What the exercise asks
From the data below, return each line in which the string "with" is found.

Exercise input
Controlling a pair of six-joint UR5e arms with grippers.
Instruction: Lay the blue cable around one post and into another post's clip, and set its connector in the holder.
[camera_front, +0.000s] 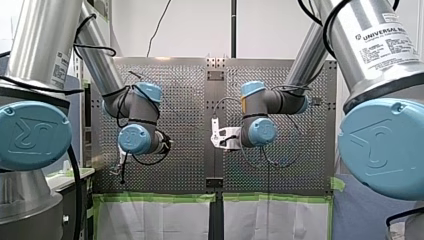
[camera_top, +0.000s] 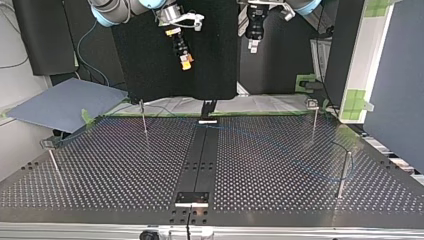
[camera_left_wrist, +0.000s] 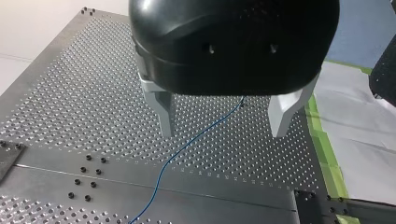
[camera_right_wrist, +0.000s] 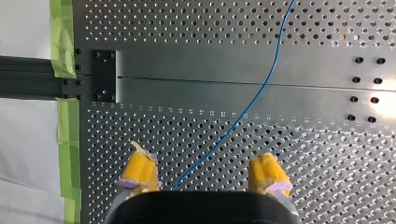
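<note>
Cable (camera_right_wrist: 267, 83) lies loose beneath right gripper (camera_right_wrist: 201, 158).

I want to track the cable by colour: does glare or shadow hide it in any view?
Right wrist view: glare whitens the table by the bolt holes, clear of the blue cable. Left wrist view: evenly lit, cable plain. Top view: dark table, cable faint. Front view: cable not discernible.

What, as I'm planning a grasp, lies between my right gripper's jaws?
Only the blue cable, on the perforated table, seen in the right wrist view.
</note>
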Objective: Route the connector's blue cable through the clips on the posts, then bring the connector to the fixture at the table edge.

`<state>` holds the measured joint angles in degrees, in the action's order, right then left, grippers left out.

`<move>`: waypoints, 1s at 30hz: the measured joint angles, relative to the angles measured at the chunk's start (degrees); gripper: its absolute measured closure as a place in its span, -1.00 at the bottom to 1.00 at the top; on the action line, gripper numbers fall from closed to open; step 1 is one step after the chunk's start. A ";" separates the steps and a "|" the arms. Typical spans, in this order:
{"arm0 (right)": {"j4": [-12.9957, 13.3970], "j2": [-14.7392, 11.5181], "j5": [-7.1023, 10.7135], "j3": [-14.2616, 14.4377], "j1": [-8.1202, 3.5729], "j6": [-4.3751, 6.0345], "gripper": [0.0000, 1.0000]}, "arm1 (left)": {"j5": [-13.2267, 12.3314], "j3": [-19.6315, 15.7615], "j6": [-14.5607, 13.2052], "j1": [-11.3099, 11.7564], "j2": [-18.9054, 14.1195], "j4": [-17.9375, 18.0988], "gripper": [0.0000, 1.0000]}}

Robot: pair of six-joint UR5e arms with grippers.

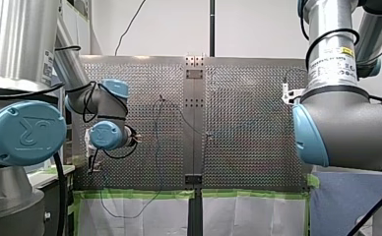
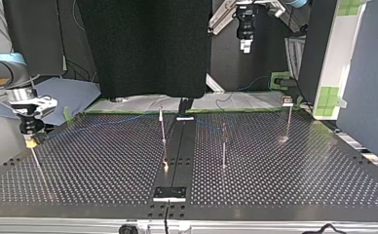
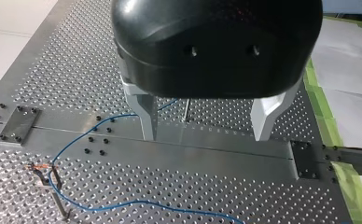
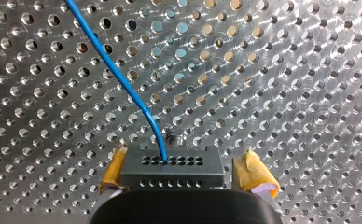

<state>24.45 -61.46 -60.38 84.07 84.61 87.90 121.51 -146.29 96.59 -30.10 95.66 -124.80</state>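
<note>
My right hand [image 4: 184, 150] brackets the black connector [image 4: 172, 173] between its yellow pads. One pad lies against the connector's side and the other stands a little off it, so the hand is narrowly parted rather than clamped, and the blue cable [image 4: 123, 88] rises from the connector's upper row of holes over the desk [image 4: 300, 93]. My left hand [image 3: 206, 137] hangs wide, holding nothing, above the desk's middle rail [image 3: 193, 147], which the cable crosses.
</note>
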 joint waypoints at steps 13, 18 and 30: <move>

Response below
Controlling a pair of six-joint UR5e arms with grippers.
Robot: pair of six-joint UR5e arms with grippers.

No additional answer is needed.